Philipp Rudo <prudo(a)redhat.com> 于2021年12月6日周一 23:47写道:
On Fri, 3 Dec 2021 21:05:11 +0800
Kairui Song <ryncsn(a)gmail.com> wrote:
> Coiby Xu <coxu(a)redhat.com> 于 2021年12月3日周五 下午6:00写道:
> >
> > On Wed, Dec 01, 2021 at 06:15:07PM +0800, Kairui Song wrote:
> > >Coiby Xu <coxu(a)redhat.com> 于2021年11月19日周五 上午11:24写道:
> > >>
> > >> The crashkernel=auto implementation in kernel space has been rejected
> > >> upstream [1]. The current user space implementation [2] [3] ships a
> > >> crashkernel.default but hasn't supported the swiotlb memory
requirement,
> > >> custom crashkernel value from user and fadump.
> > >>
> > >> The crashkernel.default implementation seems to be overly
> > >> complex,
> > >> - the default crashkernel value rarely changes. This is no
need to ship
> > >> the same crashkernel.default default for every
kernel package of a
> > >> architecture;
> > >> - when deciding the value of crashkernel for a new
kernel, the
> > >> crashkernel.default of existing kernel is took into
consideration
> > >>
> > >> We can simply let the kexec-tools maintain the default crashkernel
> > >> values and provide an API for kdump-anacon-addon to query it.

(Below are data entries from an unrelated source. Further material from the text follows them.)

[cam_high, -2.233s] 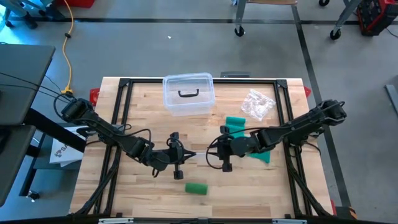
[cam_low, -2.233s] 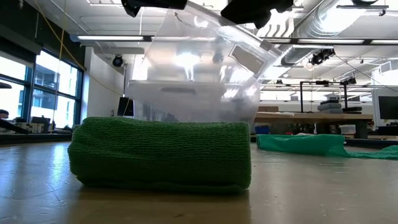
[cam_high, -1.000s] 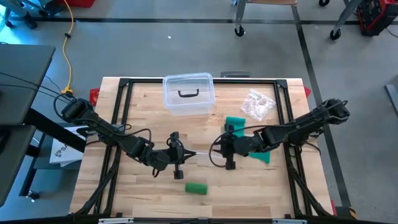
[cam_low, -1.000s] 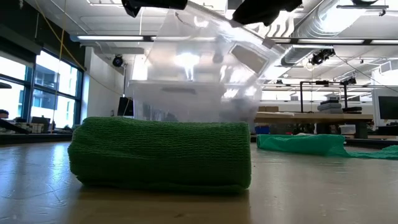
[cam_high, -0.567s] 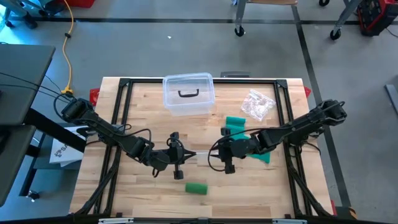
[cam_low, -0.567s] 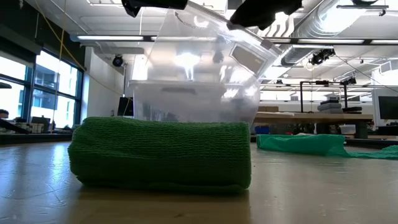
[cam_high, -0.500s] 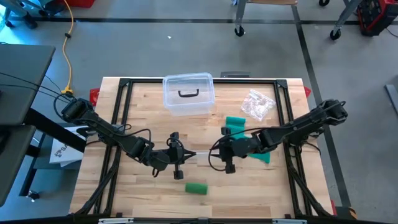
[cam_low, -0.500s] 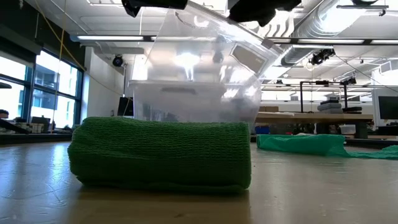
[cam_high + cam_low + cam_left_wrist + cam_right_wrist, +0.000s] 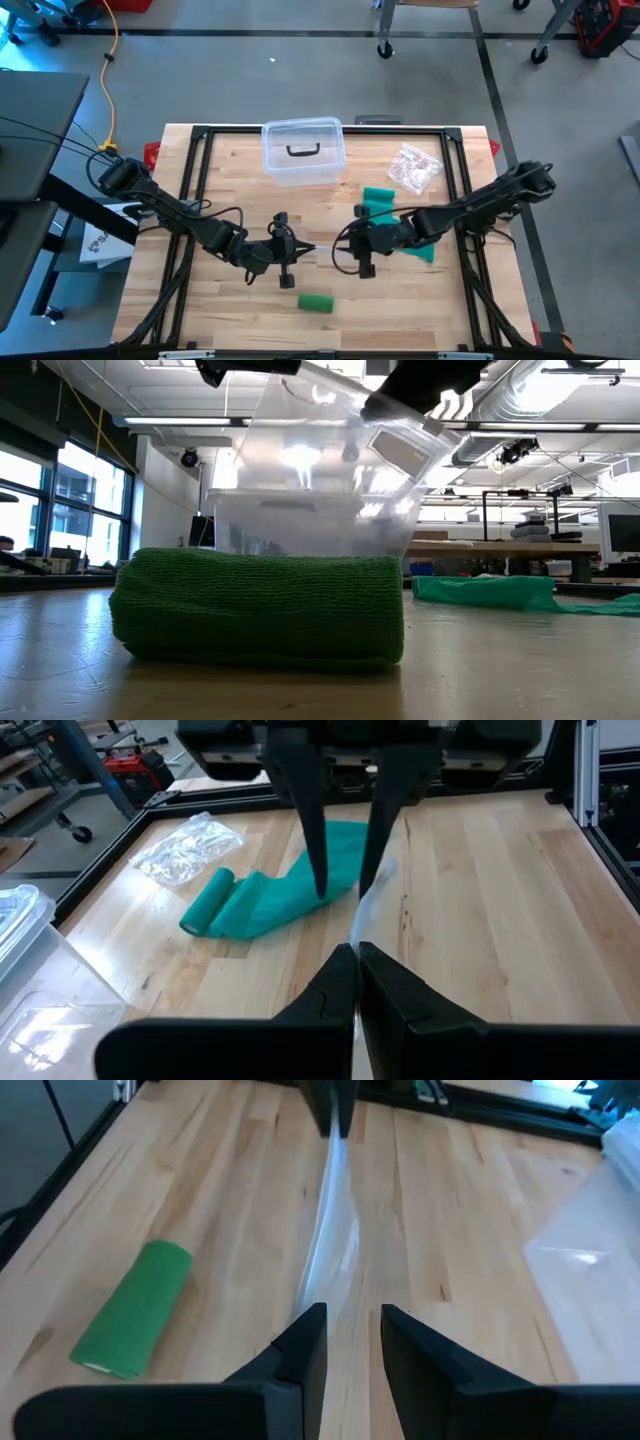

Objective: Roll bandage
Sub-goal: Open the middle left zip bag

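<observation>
Both arms meet over the middle of the wooden table [image 9: 230,170], facing each other. The left gripper [image 9: 297,252] has its fingers [image 9: 335,982] pressed together, pinching one end of a clear plastic wrapper [image 9: 330,1230] that stretches between the two grippers above the tabletop. The right gripper [image 9: 352,249] has its fingers [image 9: 300,1342] slightly apart, at the other end of the wrapper; whether they actually clamp it cannot be told. A rolled green bandage [image 9: 316,303] lies on the boards near the front edge, just ahead of the left gripper. A loose teal bandage [image 9: 380,200], partly unrolled, lies beside the right arm. A clear lidded bin [image 9: 303,151] stands at the far edge, and a crumpled plastic bag [image 9: 414,167] lies to its right.
</observation>
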Controlling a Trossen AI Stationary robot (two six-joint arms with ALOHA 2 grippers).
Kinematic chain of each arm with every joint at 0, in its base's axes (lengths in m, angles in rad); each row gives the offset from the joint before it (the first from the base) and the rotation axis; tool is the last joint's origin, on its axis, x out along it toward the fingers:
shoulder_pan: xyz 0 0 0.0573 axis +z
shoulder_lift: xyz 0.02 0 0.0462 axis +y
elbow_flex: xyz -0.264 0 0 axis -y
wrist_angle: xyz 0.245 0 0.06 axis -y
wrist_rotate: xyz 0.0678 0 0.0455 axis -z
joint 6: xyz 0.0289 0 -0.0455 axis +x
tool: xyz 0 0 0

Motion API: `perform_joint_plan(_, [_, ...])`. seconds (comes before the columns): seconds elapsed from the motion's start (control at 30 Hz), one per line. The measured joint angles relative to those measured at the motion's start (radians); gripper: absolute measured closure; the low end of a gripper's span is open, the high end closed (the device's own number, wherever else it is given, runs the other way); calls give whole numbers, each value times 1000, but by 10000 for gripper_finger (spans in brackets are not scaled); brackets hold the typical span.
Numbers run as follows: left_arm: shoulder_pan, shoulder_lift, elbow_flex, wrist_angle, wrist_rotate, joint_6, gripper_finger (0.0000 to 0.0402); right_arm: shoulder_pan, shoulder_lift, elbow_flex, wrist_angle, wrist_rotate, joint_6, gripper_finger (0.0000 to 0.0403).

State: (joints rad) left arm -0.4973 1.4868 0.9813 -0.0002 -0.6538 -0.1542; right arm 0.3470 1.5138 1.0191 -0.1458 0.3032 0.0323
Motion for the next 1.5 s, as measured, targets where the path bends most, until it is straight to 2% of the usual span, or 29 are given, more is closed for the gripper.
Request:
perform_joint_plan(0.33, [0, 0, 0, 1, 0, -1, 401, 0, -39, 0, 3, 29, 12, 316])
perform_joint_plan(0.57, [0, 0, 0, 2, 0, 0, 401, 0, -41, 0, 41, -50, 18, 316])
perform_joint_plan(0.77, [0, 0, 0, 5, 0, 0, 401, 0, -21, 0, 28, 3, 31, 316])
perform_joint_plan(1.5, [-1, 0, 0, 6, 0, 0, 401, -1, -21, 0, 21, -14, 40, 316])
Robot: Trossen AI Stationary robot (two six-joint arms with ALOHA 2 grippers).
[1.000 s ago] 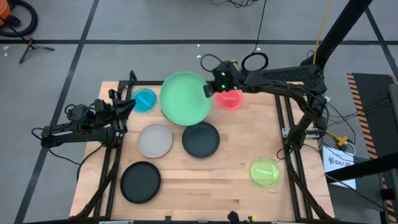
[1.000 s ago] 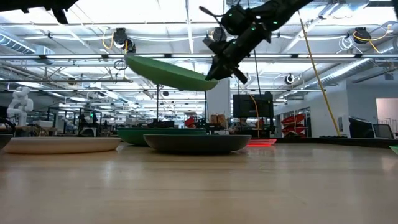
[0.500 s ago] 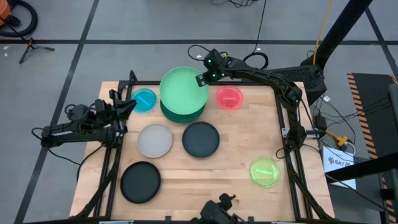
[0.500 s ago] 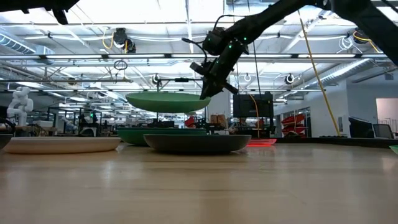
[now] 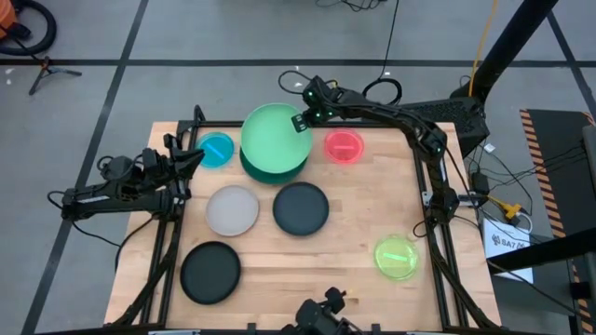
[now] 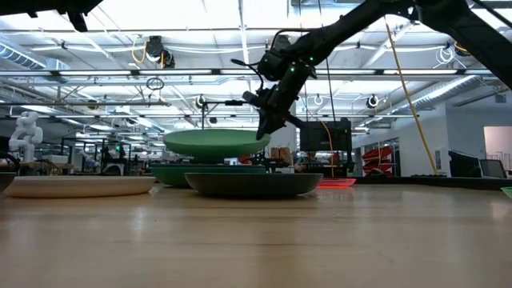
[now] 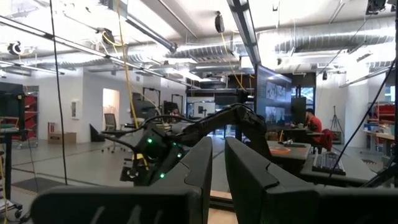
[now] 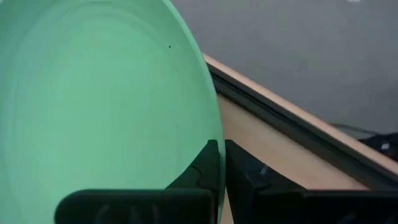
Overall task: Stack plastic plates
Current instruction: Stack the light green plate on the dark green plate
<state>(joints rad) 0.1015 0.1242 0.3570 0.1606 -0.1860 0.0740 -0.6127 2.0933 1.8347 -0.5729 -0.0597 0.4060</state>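
Observation:
My right gripper (image 5: 304,122) is shut on the large mint green plate (image 5: 273,140), held level just above the dark green plate (image 5: 277,170) at the table's far middle. In the low view the mint plate (image 6: 212,144) hovers over the dark green plate's rim (image 6: 170,170). A black plate (image 5: 301,207), a grey plate (image 5: 232,209) and a second black plate (image 5: 210,272) lie flat on the table. So do the small blue (image 5: 216,151), pink (image 5: 344,146) and yellow-green (image 5: 397,257) plates. My left gripper (image 5: 191,154) is shut and empty near the blue plate. My right gripper pinches the mint plate's rim (image 8: 215,130) on its far right side between the two fingers, one on the upper face and one on the underside. The fingers (image 6: 264,120) slant down from the table's far right. The plate hangs level, clear of the dark green plate.
Black rails (image 5: 424,177) run along the table's left, right and far edges. Bare wood (image 5: 307,270) lies in the near middle between the second black plate and the yellow-green plate.
My right gripper has gone down and toward the table's far left with the mint plate. The plate was tilted and high; it has levelled out and come down to just above the dark green plate.

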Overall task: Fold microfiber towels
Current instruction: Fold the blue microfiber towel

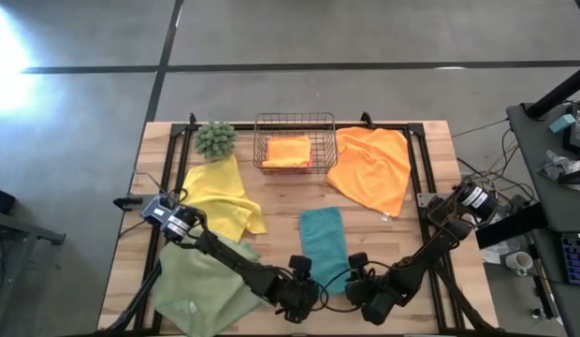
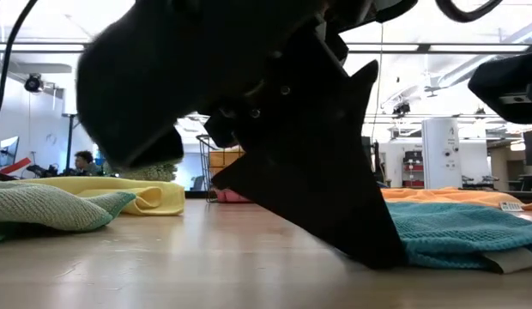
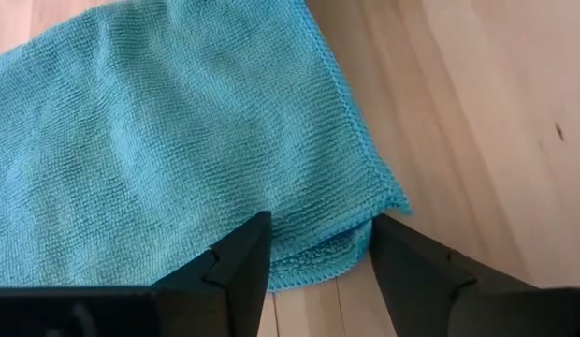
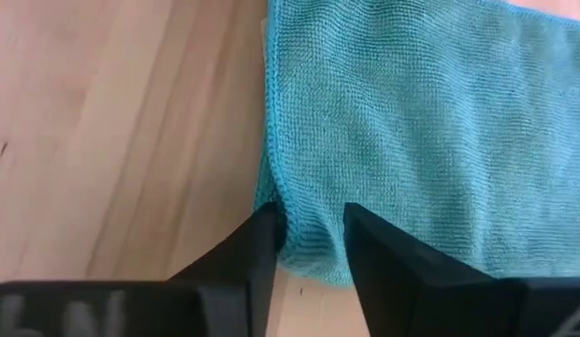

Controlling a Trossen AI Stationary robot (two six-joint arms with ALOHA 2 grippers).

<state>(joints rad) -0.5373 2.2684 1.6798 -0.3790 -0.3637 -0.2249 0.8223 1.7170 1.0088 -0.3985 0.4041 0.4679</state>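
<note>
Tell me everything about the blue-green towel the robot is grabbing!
The teal microfiber towel is a soft, finely ribbed cloth with a stitched edge. It lies flat on the wooden table as a long strip, apparently folded double, at the front middle, apart from the other towels. The left gripper and the right gripper each sit at one of its near corners, fingers open around the layered edge.
</note>
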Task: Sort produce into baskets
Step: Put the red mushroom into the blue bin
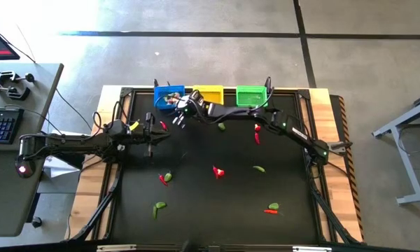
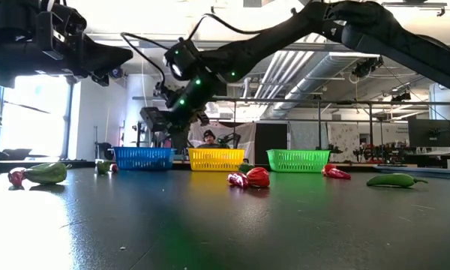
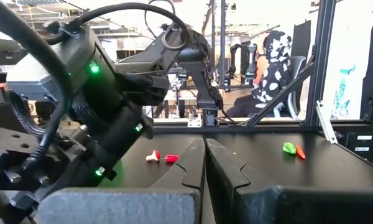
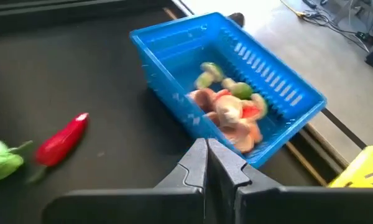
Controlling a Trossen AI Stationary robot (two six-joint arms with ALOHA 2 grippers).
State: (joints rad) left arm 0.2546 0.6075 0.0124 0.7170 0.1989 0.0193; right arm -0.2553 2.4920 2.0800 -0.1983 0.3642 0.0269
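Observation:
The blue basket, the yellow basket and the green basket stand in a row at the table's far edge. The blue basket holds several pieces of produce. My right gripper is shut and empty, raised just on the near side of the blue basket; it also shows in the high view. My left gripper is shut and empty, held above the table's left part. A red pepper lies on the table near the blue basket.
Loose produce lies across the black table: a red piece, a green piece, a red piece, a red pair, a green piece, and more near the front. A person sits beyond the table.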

And for
> > >> a newly installed kernel, we can simply call "kdumpctl
reset-crashkernel
> > >> KERNELPATH" to set its crashkernel value.
> > >>
> > >> For the unfulfilled requirements,
> > >> - crashkernel is introduced to
/etc/kdump.conf for the user can set
> > >> custom crashkernel value to tell
kexec-tools to manage crashkernel
> > >> value automatically.
> > >> - "kdumpctl
reset-crashkernel" has been written for the above
> > >> purpose.
> > >> - "kdumpctl fadump on/off"
is added for supporting fadump.
> > >>
> > >>
> > >> [1]
https://lore.kernel.org/linux-mm/20210507010432.IN24PudKT%25akpm@linux-fo...
> > >> [2]
https://gitlab.com/cki-project/kernel-ark/-/merge_requests/1171
> > >> [3]
https://lists.fedoraproject.org/archives/list/kexec@lists.fedoraproject.o...
> > >>
> > >
> > >Nice idea👍, this makes thing so much cleaner.
> >
> > Thanks for endorsing this idea!
> >
> > >
> > >I remember the per version crashkernel.default file is introduced for
> > >many purposes in mind.
> > >For example a new kernel package may enabled/disabled something so it
> > >will need a larger/smaller crashkernel value, or, eg. a variant
> > >kernel, like debug kernel, can set itself a larger value.
> >
>
> Hi, thanks for the reply.
@Kairui: Nice to see you active on the mailing list :)
Nice to see you too :)
> > I have been wondering why you ship a crashkernel.default with a kernel
> > package, debug kernel could be one of the reasons. But kdump memory
> > requirement could change dynamically. For example, the user could toggle
> > SME on/off. So a static crashkernel couldn't address this dynamic
> > change.
>
> That's absolutely correct, kernel itself isn't capable of estimating
> the crashkernel value. And actually crashkernel.default wasn't suppose
> to play the sole role on deciding the final crashkernel value.
>
> Userspace have the ultimate right and more capable of estimating and
> deciding the crashkernel value.
>
> i was planning previously, that crashkernel value decision will be
> composed of two parts:
> - kernel's crashkernel.default value as a reference.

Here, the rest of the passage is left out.